Старцы удалились и вскоре, как под конвоем, привели Шахну.

— Спасибо за Петю, — сказал Ратмир Павлович. — Жена моя… Анастасия Сергеевна все мне рассказала.

Рабби Акива и рабби Элиагу кивали головами, и в душе у них благодарность сменялась смутными и дурными подозрениями. С одной стороны, учителя превозносили господа за то, что он заставил прийти с благодарностью не какого-нибудь городового или околоточного, а самого начальника виленского жандармского управления, и как могли наперебой хвалили своего ученика:

— А как он по-русски говорит!.. Прямо как царь, — частил простодушный рабби Элиагу. — То есть лучше царя никто не говорит, но…

— У него не голова, а улей, в который пчелы каждый день несут взятки знаний.

С другой стороны, рабби Акива и рабби Элиагу просили господа, чтобы не жандармы благодарили их за воспитание…

— Надеюсь, недюжинные способности вашего ученика получат надлежащее применение, и он своими знаниями послужит обществу, — Князев пожал Шахне руку и откланялся.

Подавленный, сбитый с толку жандармской похвалой, Шахна вернулся в свою келью, лег, попытался уснуть, но сон не шел. Он ворочался до самого утра, и только, когда рассвело, смежил веки.

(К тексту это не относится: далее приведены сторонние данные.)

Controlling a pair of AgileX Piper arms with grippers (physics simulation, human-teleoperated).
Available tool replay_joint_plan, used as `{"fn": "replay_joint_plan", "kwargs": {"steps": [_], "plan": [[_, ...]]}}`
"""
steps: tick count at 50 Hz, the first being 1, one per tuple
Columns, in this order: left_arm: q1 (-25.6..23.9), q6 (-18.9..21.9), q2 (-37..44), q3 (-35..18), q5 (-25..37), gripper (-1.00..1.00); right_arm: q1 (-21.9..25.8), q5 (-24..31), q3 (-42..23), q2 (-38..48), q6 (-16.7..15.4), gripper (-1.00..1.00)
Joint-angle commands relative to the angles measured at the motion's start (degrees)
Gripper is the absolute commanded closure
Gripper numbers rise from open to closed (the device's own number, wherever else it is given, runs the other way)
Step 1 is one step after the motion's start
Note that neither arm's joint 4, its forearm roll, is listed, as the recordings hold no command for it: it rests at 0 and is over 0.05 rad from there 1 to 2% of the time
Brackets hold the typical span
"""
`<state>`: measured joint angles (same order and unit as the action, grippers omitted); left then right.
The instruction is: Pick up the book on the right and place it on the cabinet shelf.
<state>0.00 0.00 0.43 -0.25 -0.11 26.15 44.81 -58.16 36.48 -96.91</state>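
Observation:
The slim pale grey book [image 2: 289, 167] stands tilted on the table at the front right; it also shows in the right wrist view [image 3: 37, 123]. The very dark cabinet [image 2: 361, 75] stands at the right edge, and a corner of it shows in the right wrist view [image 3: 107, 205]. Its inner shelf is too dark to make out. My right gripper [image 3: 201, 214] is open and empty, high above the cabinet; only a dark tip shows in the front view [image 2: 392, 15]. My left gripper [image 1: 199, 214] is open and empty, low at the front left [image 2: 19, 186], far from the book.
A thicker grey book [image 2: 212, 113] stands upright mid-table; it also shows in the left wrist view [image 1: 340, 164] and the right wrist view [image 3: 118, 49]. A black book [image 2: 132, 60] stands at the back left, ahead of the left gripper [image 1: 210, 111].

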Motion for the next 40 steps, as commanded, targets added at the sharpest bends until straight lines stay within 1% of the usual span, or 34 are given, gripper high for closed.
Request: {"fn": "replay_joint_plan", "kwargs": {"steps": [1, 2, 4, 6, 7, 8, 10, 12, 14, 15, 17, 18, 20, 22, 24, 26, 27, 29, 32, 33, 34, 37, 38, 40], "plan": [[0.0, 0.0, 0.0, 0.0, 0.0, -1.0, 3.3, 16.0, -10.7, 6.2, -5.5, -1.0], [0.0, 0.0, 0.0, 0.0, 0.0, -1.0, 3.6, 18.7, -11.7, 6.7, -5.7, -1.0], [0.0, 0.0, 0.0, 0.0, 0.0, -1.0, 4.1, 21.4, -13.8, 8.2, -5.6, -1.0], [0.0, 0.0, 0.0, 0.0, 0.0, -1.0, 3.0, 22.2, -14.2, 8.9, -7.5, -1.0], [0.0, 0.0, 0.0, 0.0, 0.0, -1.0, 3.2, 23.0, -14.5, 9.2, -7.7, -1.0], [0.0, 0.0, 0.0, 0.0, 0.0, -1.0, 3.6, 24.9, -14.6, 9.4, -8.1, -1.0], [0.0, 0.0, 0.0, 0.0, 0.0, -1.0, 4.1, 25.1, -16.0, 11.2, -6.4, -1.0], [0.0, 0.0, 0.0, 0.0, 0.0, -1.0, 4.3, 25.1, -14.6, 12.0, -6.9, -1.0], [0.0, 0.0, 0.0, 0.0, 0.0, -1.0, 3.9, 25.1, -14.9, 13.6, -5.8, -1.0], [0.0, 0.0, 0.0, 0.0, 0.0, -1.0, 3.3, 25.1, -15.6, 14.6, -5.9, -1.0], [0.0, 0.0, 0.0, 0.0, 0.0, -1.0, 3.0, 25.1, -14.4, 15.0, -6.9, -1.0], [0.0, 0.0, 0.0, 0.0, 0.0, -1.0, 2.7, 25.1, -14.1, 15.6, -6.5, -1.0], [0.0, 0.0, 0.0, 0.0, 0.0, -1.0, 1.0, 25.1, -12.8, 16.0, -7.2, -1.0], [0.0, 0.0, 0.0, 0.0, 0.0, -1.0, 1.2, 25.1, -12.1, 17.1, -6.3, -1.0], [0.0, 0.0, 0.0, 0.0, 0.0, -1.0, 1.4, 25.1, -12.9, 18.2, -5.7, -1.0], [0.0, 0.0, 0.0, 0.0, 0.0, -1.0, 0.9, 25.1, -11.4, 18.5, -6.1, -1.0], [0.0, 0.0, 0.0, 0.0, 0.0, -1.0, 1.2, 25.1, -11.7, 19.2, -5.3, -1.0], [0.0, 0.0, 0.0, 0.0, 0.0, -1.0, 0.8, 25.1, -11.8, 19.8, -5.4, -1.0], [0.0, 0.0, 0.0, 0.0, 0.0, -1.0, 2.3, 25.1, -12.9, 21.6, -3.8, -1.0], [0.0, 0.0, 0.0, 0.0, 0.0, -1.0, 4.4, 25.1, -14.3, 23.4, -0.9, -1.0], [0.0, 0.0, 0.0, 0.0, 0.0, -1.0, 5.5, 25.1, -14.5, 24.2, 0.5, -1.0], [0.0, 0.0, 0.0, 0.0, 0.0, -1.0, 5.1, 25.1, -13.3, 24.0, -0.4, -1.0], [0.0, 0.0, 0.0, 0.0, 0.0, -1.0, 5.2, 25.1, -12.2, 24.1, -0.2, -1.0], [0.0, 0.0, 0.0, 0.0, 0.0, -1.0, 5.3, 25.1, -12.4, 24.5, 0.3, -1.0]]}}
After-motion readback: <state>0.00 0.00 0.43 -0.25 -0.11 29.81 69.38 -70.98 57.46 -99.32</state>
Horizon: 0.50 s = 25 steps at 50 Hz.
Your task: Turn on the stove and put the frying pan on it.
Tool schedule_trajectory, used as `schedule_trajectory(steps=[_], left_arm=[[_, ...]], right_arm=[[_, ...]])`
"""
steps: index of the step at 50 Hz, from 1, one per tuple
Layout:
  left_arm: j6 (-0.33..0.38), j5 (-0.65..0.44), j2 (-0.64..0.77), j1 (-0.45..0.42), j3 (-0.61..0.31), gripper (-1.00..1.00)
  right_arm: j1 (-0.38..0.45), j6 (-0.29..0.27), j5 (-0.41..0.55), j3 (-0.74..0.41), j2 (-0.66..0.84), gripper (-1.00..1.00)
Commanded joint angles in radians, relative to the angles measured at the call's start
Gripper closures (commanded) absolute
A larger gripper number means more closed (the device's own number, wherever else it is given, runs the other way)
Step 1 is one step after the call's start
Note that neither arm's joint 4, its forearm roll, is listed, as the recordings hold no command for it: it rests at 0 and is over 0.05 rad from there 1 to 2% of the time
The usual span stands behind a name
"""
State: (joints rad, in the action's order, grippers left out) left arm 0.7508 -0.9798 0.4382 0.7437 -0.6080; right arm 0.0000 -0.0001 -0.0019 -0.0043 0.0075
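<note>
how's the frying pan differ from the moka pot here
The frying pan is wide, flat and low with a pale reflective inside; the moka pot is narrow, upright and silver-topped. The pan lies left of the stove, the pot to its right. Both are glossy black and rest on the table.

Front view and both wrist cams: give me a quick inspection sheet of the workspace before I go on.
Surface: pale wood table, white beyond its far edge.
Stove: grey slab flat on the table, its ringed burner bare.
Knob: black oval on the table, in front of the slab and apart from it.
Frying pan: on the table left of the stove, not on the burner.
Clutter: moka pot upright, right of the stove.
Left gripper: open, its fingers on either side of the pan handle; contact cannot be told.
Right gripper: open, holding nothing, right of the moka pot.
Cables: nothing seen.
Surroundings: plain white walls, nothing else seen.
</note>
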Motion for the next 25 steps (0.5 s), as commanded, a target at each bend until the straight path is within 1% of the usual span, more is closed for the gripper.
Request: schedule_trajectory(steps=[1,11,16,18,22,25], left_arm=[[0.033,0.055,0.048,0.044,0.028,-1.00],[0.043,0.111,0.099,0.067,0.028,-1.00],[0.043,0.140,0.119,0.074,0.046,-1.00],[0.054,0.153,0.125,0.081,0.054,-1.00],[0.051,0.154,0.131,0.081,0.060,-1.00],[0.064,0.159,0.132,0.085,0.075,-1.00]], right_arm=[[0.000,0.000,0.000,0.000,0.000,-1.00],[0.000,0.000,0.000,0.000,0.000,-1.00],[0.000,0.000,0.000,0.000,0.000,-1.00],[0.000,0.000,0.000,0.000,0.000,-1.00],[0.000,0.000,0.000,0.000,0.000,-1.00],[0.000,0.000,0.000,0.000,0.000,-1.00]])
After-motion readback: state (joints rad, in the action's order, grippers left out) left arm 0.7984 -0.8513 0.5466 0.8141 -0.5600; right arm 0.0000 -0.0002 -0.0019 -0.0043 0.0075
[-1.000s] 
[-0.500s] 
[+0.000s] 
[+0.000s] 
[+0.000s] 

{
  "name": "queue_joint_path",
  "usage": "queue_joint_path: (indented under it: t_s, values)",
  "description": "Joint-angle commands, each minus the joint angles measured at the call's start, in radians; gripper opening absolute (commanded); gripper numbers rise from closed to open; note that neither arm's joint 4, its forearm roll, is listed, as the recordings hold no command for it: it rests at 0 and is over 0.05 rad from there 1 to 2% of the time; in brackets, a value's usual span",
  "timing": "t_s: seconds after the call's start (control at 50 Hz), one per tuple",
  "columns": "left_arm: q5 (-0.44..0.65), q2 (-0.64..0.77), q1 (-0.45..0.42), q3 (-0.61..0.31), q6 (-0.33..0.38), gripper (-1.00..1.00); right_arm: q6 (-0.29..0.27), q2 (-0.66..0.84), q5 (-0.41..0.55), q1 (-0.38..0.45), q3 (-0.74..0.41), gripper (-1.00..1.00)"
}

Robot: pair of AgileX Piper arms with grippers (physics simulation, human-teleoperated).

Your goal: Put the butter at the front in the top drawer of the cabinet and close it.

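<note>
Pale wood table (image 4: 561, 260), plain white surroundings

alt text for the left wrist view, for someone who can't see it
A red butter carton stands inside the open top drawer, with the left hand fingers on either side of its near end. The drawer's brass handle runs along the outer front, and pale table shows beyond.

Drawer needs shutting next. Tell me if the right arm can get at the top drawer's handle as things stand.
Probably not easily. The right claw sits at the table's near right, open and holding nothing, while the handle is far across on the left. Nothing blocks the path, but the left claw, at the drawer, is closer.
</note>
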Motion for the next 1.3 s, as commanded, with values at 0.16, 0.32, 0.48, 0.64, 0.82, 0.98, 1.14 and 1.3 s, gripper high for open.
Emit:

Ему снилось, будто он стоит у кивота в Большой виленской синагоге, в наручниках, не в силах пошевелить руками, отогнать теленка, который смачно жует край молитвенного покрывала. Жует, жует, и вот уже талеса нет, вот уже теленок принимается за Шахнину сорочку, за исподнее; изжевано и оно, а теленок все причмокивает языком, вгрызается в его тело, и Шахна кричит, просит о помощи, но богомольцы виновато улыбаются, мол, прости — сами в наручниках. И впрямь вся синагога звенит кандалами, рабби Элиагу, рабби Акива, висельник Беньямин Иткес, даже теленок, и тот прикован к нему цепью; цепь звякает, заглушая хор певчих.

И вдруг в молельню на белом коне влетает полковник Ратмир Павлович Князев с саблей наголо. Взмах саблей, и перерублены наручники, еще взмах, и покатилась на щербатый пол голова теленка. Шахна вглядывается в нее — господи, да ведь это не телячья голова, а волосатый шар Беньямина Иткеса, получеловека-полуовна с волдырями вместо глаз.

Перед рош-гашоно — еврейским новым годом — Шахна ушел из училища.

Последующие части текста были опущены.